Sujet : Re: First BBC live football broadcast (22-1-1927)
De : HenHanna (at) *nospam* devnull.tb (HenHanna)
Groupes : sci.lang alt.usage.englishDate : 16. Jul 2024, 08:35:42
Autres entêtes
Organisation : A noiseless patient Spider
Message-ID : <v757se$15s3q$4@dont-email.me>
References : 1 2 3
User-Agent : Mozilla Thunderbird
On 1/23/2024 1:35 AM, Aidan Kehoe wrote:
Ar an dara lá is fiche de mí Eanair, scríobh Antonio Marques:
> [...] In Portugal it gets really annoying that, maybe to avoid repetition,
> maybe to fill up space, maybe to slow the rhythm, sports broadcasts don’t
> ever refer to things by their names, but by multi-word paraphrases. ‘The
> team from the capital city of furniture’, ‘the spherical (object)’, ‘the
> norwegian forward’, etc. Is that a thing in other countries too?

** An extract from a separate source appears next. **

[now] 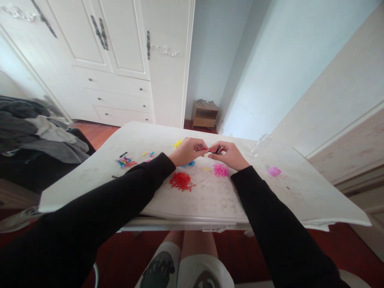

I’ve seen it commented that it’s a thing in Spain, the argument being that too
many pronouns would be unclear. I haven’t sufficient interest in sports to
verify one way or the other locally, though there is plenty of commentary to
fill up space (one that is well known: “Seán Óg Ó hAilpín: his father’s from
Fermanagh, his mother’s from Fiji. Neither a hurling stronghold.”)
take MLB, NFL, or NBA - Radio broadcast (USA) --- does anyone notice Anything like this?
in print: take (e.g.) The New York Times, ... this is less common now than 40 years ago???